Update: 18-05-2012 | 00:00:00

In the past two months, up to 200 children have drowned in Vietnam, causing a big concern among the public.

It is early summer in Vietnam but the weather is very hot, especially in central Vietnam. To relieve from the heat, some people, including children, have bath in rivers, canals, and streams. Many drowning cases have happened.

Most recently, two 12-year-old schoolgirls drowned at 2pm, May 13 in Do Luong district of the central province of Nghe An.

The same day, two brothers, 14 and 12, in Dien Chau district, also in Nghe An province, had drowned.

According to Nghe An authorities, there are 14 students that drowned in the province this summer.

On May 12, up to five children in the southern province of Dong Nai died by drowning, including three in the same family. 

Drowning – the threat for poor children

Mr. Nguyen Trong An, vice chief of the Ministry of Labor, War Invalids and Social Affairs’ Children Protection Department, said that drowning is the major reason causing death for people of less than 18 years old.
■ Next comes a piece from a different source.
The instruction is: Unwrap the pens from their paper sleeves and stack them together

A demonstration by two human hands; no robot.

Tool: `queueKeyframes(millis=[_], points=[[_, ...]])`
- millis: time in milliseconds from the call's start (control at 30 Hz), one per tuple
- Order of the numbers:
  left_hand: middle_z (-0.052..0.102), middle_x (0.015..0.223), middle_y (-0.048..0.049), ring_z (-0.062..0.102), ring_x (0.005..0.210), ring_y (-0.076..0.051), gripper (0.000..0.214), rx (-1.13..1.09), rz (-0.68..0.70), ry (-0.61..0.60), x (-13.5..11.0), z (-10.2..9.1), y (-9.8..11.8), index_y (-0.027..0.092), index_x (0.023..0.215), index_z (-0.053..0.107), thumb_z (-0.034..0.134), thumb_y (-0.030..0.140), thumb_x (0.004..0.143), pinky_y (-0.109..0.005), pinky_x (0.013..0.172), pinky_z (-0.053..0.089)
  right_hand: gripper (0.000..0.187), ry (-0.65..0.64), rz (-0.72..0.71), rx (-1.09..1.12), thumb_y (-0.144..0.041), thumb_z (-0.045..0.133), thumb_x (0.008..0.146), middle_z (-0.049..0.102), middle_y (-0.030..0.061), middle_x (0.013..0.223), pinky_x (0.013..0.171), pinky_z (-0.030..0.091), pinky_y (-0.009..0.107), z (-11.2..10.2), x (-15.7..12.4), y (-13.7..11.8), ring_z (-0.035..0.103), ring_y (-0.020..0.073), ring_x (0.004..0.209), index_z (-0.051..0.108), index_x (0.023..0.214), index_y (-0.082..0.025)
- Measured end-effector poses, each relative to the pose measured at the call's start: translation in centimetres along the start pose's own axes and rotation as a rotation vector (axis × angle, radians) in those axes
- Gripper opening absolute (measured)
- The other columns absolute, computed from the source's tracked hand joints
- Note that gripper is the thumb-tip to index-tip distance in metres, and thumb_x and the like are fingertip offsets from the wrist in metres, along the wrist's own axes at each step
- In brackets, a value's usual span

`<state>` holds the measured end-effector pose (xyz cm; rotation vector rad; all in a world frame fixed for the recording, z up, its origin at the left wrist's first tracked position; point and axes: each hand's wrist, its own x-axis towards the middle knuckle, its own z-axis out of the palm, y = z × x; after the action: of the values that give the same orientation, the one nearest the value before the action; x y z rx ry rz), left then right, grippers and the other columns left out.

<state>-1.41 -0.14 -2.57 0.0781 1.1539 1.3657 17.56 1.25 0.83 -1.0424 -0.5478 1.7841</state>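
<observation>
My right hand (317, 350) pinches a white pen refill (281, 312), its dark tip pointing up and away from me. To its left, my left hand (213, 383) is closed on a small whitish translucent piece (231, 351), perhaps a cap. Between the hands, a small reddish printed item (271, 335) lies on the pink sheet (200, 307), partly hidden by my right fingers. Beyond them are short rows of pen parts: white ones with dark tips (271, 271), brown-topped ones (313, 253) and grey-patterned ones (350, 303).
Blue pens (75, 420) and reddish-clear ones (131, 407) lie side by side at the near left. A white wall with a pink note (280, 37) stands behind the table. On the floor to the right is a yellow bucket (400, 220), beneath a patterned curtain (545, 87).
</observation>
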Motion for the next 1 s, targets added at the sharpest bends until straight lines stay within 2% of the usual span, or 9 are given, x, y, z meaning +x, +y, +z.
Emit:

Since 2005, of more than 7,000 Vietnamese kids who died by accidents annually, over 3,500 had died by drowning.

This year, the number of children who were drowned was very high though the summer has just come. In many cases, several kids died at the same time. Most of the case occurred in the countryside.

In many cases, children died of drowning due to their parents’ carelessness and unsafe living environment.

Notably, most of drowned children could not swim, even though who lived in the Mekong Delta, where the flood season is several months. In this region, only 35-36 percent of kids at the age of 12-15 can swim. In the northern region, the rate is lower, less than 10 percent.

Even children who can swim drowned because of lacking skills against drowning.

“Recently, a little girl named Trang was honored for sacrificing herself to save her friends. This girl could swim but she drowned while rescuing her friends. I think that we should not encourage kids to save others when they do not have skills to rescue drowning victims,” Mr. An said.

Teaching swimming on paper

Relevant agencies have implemented some measures to prevent drowning among kids but the situation has not been improved.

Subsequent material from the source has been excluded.